Reproduce word for word, from the entries below, the line with "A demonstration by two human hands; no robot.", the line with "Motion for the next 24", and every line between them, and nothing more.

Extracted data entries
# # #

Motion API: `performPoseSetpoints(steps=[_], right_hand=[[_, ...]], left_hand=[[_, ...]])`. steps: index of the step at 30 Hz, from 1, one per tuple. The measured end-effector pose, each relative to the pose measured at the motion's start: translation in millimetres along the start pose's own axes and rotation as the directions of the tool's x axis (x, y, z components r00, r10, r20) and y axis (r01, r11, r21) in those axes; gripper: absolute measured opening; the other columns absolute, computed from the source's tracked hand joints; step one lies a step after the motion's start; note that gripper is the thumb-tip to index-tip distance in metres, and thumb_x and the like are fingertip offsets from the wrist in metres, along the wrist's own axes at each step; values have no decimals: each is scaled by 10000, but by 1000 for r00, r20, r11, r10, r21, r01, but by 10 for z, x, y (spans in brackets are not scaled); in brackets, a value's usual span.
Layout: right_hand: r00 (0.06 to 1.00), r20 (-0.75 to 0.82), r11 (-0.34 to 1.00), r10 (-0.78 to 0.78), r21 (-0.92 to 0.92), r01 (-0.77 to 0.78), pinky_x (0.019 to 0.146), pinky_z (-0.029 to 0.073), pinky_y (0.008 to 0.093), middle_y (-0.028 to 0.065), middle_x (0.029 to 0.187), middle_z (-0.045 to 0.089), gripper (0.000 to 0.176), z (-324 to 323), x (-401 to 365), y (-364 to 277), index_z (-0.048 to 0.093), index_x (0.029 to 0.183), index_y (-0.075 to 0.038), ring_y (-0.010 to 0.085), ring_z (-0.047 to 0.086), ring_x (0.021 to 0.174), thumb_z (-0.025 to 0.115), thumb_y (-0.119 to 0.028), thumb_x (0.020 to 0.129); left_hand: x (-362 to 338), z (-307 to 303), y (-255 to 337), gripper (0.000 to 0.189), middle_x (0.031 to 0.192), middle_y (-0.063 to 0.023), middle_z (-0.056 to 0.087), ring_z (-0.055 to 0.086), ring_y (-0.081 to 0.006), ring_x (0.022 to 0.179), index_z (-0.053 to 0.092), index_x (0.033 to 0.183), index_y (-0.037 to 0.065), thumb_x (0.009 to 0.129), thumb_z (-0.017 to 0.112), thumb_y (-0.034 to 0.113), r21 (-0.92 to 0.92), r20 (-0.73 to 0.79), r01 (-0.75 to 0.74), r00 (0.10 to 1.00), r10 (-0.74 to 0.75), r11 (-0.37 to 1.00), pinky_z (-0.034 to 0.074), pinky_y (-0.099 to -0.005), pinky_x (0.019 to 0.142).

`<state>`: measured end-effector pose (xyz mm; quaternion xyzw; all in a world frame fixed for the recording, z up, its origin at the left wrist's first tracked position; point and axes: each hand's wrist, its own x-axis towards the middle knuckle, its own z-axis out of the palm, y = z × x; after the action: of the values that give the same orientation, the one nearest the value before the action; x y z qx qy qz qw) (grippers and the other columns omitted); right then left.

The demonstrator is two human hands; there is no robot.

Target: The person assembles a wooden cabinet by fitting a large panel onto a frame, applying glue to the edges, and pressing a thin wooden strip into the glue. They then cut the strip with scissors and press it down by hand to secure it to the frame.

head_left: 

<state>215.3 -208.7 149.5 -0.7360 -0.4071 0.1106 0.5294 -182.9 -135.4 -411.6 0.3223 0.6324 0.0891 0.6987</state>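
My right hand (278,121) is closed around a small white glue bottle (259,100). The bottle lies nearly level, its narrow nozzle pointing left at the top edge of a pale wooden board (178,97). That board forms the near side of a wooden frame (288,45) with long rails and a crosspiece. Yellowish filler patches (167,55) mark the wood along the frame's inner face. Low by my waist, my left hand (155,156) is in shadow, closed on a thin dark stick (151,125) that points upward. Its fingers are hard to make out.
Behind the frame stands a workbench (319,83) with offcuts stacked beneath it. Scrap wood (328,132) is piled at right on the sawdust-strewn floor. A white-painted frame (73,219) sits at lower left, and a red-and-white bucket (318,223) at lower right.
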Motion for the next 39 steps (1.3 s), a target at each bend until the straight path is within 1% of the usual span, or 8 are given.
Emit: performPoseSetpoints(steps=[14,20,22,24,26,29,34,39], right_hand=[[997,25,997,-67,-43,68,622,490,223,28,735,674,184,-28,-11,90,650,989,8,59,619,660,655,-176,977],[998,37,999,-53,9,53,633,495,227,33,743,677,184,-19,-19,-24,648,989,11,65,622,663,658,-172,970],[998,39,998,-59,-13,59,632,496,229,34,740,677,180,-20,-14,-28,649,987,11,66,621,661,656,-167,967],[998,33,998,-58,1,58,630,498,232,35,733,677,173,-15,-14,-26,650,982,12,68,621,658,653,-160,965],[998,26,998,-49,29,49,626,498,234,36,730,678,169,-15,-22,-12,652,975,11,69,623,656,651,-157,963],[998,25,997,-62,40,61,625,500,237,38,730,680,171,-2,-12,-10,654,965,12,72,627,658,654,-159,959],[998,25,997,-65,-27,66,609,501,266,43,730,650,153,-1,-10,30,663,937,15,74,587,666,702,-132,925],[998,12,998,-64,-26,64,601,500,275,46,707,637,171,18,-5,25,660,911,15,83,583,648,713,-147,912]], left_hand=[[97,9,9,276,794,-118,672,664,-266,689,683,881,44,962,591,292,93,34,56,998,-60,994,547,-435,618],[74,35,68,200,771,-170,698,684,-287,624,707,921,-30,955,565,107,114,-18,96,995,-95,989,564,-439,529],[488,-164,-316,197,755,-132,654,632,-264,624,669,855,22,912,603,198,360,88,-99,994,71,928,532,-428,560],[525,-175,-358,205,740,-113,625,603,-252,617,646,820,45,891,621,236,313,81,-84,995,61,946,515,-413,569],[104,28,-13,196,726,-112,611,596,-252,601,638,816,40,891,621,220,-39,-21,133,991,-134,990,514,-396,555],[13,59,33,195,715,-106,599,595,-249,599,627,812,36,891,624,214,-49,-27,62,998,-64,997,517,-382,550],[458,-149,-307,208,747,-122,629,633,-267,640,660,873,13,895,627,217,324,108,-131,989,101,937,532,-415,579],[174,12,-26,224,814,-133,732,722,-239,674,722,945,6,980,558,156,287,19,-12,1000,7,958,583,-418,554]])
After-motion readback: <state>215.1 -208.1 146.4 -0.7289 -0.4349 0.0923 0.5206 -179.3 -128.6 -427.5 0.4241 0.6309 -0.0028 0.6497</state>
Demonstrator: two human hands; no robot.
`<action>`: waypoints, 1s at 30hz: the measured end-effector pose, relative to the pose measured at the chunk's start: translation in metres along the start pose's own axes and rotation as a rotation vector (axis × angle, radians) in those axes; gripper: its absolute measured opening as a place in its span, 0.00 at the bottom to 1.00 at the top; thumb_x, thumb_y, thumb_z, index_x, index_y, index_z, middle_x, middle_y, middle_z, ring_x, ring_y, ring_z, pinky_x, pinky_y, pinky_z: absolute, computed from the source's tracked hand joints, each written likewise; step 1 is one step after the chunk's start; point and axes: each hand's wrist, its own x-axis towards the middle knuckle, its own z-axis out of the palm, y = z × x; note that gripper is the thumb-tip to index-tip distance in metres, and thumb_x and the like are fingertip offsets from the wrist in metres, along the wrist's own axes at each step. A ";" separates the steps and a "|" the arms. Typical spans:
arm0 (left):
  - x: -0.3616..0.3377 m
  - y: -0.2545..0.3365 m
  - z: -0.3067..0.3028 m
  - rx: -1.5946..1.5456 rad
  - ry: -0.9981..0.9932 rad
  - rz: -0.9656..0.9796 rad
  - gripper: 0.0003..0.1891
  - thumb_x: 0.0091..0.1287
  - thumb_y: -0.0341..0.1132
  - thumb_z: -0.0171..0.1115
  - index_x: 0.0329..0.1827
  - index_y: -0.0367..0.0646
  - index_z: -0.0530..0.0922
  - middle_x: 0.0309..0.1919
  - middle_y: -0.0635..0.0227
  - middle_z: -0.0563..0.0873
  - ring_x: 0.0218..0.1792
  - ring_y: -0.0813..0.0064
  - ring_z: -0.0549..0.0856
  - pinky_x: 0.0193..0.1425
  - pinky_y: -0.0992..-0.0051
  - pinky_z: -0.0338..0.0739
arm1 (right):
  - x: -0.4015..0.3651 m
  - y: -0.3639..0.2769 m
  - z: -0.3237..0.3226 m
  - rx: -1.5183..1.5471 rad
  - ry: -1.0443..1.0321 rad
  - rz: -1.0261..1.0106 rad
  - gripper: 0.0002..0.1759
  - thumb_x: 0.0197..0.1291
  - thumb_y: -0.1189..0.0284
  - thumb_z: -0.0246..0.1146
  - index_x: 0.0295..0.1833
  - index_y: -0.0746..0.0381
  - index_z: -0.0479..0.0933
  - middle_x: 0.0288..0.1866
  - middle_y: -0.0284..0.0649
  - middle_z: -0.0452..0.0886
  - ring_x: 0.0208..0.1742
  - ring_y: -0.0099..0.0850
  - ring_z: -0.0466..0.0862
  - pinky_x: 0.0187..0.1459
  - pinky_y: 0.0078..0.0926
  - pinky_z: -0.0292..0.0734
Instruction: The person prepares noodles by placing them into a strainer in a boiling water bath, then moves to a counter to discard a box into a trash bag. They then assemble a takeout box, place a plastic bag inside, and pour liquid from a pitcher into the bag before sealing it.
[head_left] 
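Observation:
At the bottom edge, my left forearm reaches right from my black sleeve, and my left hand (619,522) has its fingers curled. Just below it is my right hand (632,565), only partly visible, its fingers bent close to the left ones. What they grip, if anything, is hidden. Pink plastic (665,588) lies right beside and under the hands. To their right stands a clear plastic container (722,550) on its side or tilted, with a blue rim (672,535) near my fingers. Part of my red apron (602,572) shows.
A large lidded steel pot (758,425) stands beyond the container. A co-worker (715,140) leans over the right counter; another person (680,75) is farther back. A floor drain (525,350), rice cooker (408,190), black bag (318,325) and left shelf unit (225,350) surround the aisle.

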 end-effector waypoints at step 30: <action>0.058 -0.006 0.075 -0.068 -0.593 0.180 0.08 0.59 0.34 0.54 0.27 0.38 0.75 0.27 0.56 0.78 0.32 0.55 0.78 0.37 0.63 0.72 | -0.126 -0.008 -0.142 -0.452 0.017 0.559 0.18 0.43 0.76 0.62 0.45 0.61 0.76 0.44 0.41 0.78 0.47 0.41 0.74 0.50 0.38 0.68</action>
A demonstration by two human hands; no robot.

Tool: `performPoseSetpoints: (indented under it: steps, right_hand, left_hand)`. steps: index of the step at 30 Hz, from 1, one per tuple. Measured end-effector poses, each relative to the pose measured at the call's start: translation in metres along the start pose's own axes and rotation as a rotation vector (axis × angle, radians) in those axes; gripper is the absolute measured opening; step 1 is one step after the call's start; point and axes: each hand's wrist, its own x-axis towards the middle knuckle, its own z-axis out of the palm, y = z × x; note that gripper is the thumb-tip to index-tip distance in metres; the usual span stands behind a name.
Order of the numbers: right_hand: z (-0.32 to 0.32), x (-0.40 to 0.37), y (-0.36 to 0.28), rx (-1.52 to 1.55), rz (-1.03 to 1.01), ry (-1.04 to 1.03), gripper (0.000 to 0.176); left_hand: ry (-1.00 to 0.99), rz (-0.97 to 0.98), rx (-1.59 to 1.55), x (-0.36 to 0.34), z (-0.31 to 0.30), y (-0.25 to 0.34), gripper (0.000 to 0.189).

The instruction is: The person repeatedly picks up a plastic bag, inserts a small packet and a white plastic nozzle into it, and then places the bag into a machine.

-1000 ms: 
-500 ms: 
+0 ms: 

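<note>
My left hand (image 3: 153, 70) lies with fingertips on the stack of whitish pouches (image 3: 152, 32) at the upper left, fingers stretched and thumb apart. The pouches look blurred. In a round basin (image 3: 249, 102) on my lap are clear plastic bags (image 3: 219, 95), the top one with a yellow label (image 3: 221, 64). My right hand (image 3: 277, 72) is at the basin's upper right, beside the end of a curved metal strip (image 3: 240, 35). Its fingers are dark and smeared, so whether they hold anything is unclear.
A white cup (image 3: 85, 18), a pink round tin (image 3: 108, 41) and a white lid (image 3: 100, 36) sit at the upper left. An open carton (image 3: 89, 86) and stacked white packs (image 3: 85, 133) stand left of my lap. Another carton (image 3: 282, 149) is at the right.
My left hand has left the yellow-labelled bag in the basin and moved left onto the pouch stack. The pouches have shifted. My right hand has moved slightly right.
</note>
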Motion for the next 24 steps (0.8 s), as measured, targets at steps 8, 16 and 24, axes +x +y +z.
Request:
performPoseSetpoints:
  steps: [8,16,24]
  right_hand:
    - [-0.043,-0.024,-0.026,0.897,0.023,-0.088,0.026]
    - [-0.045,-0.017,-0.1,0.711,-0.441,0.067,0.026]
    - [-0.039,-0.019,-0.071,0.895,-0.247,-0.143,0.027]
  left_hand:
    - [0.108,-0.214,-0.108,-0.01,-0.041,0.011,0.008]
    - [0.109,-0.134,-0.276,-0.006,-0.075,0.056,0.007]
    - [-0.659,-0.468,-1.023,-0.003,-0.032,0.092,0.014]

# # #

The completed task:
A demonstration by two human hands; no robot.

Tool: `performPoseSetpoints: (indented under it: steps, right_hand, left_hand)`. steps: index of the step at 30 Hz, from 1, one per tuple. Measured end-effector poses, each relative to the pose measured at the call's start: translation in metres along the start pose's own axes and rotation as a rotation vector (axis × angle, radians) in those axes; gripper is the absolute measured opening; step 1 is one step after the call's start; point and axes: each hand's wrist, its own x-axis towards the middle knuckle, its own z-axis out of the palm, y = z × x; note that gripper is the thumb-tip to index-tip distance in metres; the usual span stands behind a name.
Order of the numbers: right_hand: z (-0.32 to 0.32), x (-0.40 to 0.37), y (-0.36 to 0.28), rx (-1.52 to 1.55), rz (-1.03 to 1.01), ry (-1.04 to 1.03), gripper (0.000 to 0.176); left_hand: ry (-1.00 to 0.99), rz (-0.97 to 0.98), rx (-1.59 to 1.55), x (-0.36 to 0.34), z (-0.31 to 0.30), y (-0.25 to 0.34), gripper (0.000 to 0.189).

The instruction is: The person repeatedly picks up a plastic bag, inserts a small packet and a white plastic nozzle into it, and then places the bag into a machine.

-1000 ms: 
-500 ms: 
+0 ms: 

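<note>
My left hand (image 3: 153, 70) lies with fingertips on the stack of whitish pouches (image 3: 152, 32) at the upper left, fingers stretched and thumb apart. The pouches look blurred. In a round basin (image 3: 249, 102) on my lap are clear plastic bags (image 3: 219, 95), the top one with a yellow label (image 3: 221, 64). My right hand (image 3: 277, 72) is at the basin's upper right, beside the end of a curved metal strip (image 3: 240, 35). Its fingers are dark and smeared, so whether they hold anything is unclear.
A white cup (image 3: 85, 18), a pink round tin (image 3: 108, 41) and a white lid (image 3: 100, 36) sit at the upper left. An open carton (image 3: 89, 86) and stacked white packs (image 3: 85, 133) stand left of my lap. Another carton (image 3: 282, 149) is at the right.
My left hand has left the yellow-labelled bag in the basin and moved left onto the pouch stack. The pouches have shifted. My right hand has moved slightly right.
</note>
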Motion for the next 24 steps (0.8 s), as measured, targets at steps 8, 16 and 24, axes +x +y +z.

The exercise requires no further answer.